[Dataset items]
━━━━━━━━━━━━━━━━━━━━
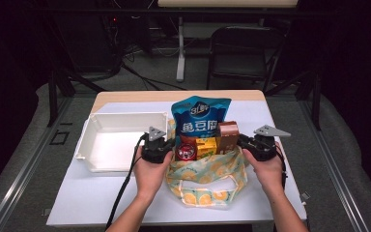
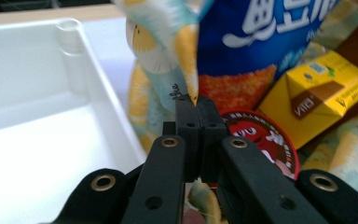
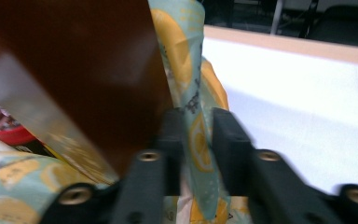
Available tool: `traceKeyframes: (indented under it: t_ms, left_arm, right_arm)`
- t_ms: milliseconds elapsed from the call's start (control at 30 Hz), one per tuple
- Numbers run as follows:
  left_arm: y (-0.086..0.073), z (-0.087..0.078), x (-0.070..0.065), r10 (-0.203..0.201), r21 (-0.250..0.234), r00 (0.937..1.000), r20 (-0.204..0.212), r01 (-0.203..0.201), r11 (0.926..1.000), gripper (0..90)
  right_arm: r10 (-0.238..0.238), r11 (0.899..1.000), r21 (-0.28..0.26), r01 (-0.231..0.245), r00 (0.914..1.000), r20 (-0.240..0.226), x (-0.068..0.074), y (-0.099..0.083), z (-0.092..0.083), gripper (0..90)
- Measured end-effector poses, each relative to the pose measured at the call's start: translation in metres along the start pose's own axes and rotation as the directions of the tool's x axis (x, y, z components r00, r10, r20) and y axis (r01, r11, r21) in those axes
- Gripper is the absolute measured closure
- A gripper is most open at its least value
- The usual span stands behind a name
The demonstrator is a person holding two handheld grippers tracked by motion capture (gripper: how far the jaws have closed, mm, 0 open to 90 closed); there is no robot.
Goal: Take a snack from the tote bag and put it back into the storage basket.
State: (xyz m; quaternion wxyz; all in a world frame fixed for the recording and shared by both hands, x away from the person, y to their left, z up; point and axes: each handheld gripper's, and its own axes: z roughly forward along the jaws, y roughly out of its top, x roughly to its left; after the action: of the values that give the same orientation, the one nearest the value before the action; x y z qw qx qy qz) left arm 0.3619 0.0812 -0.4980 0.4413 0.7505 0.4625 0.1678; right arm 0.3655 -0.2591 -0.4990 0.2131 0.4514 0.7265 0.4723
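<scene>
You have the pale green cloth bag printed with yellow lemon slices (image 1: 207, 176) standing open at the near middle of the white-covered table (image 1: 84, 195), just right of the white plastic bin (image 1: 118, 140), and you hold it by both sides of its mouth. Your left gripper (image 2: 197, 103) has its jaws pressed together on a thin fold of the bag's rim, as the left gripper view shows. Your right gripper (image 3: 198, 123) stands narrow, with the opposite edge of the cloth running between its jaws; the right gripper view is blurred, but the fabric looks pinched.

Expect the bag to behave as soft, limp cloth: it has no stiffness of its own, so it sags wherever you do not hold it, and the rim can creep out of smooth pads if the load pulls. The load is probably moderate and uneven: a tall blue snack pouch (image 1: 200, 121), light and crinkly, stands at the back; a brown carton (image 1: 228, 135) and a yellow carton (image 1: 206, 146) are likely denser, and a round red tin (image 1: 186, 152) sits near your left grip.

Hold on the hem or a doubled fold, not a single layer, and keep both grips level so the tall pouch does not tip out. Nothing here looks fragile, though the cartons could dent.
</scene>
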Motion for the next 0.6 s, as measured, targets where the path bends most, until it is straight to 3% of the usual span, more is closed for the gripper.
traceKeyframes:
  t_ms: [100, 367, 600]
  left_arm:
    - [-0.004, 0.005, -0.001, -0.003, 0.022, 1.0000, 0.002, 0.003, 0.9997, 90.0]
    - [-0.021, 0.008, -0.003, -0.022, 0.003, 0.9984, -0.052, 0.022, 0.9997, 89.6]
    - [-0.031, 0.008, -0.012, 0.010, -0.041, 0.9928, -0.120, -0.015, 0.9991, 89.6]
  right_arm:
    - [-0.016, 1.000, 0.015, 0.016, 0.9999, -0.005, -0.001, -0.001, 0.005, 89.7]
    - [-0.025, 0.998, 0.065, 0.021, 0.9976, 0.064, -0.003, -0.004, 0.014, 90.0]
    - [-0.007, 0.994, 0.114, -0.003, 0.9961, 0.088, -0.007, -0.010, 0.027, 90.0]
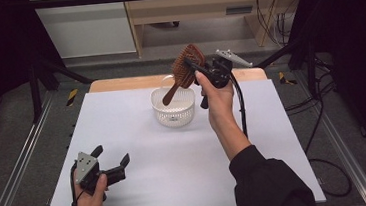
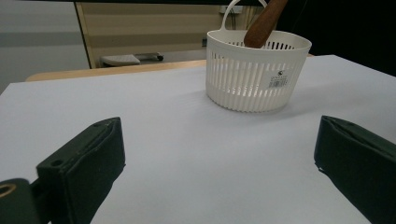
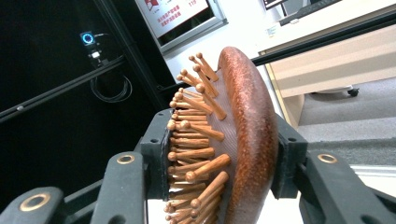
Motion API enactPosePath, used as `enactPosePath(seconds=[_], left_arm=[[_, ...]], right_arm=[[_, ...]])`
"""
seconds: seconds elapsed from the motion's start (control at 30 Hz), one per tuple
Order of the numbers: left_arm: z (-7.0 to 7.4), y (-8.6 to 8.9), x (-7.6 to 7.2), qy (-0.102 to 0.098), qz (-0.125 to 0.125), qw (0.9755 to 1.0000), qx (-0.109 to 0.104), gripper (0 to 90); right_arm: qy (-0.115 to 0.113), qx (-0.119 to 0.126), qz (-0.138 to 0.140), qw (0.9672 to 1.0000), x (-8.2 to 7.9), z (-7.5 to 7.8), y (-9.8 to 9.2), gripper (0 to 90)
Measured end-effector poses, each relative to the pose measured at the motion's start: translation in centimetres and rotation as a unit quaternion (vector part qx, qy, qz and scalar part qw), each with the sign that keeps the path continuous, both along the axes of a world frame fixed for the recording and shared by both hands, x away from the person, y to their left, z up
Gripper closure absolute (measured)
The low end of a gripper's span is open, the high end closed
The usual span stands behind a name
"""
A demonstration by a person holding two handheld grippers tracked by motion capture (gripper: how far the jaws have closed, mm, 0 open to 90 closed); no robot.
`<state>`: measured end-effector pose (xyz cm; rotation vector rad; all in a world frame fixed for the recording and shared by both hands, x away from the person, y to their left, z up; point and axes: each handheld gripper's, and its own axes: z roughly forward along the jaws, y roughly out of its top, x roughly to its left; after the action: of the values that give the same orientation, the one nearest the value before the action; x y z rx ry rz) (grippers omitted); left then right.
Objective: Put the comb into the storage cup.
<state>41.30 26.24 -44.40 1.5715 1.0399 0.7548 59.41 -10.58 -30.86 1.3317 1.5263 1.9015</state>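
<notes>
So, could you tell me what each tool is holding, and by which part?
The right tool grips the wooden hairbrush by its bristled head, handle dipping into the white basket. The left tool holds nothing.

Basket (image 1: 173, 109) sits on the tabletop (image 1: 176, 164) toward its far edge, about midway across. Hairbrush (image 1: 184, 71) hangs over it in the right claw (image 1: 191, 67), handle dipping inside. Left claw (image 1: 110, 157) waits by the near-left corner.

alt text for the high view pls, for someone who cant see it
The right gripper, held up in a person's hand, is shut on the head of a brown wooden paddle hairbrush, whose handle tip dips into a round white slotted plastic basket on a white table. The left gripper rests open at the table's near left.
</notes>
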Motion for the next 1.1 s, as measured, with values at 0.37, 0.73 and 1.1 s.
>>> enactPosePath(seconds=[0.37,0.73,1.1], left_arm=[[0.0,0.0,0.0,0.0,0.0,1.0,0.0,1.8],[0.0,0.0,0.0,-0.001,-0.001,1.0,0.0,1.8],[0.0,0.0,0.0,-0.002,-0.002,1.0,-0.001,1.8]], right_arm=[[0.005,0.002,-0.003,1.0,0.1,-0.6,0.0,51.1],[0.009,0.002,-0.002,1.0,0.2,-1.2,0.3,51.0],[0.01,-0.008,0.001,0.9999,0.4,-1.8,1.1,51.0]])
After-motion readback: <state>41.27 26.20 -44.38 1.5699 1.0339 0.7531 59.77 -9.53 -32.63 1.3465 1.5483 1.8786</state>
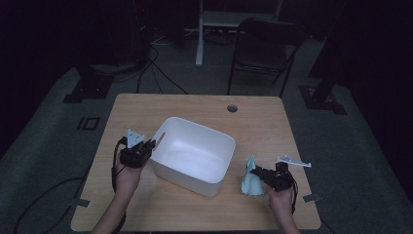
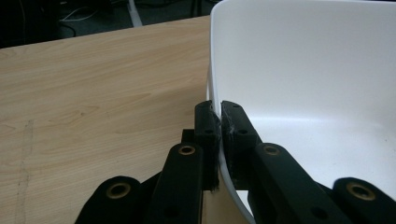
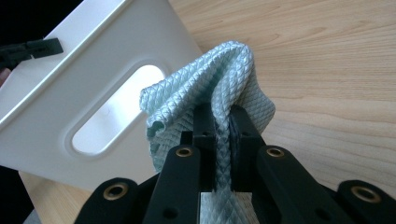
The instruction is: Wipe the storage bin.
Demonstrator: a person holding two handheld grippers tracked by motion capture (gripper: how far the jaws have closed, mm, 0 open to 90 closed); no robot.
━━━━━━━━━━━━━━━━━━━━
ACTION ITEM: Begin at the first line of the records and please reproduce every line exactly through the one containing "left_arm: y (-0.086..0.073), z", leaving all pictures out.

TASK ANSWER:
Available tool: `traceKeyframes: (indented under it: t_ms, left_arm, right_arm)`
- t_ms: milliseconds elapsed from the call's start (control at 30 Hz), one per tuple
- Numbers run as follows:
  left_arm: y (-0.086..0.073), z (-0.087..0.078), x (-0.070..0.065), r10 (-0.203..0.201), r21 (-0.250..0.234), r00 (0.937..1.000), r20 (-0.204..0.212), r01 (-0.203..0.201), r11 (0.926..1.000), gripper (0..90)

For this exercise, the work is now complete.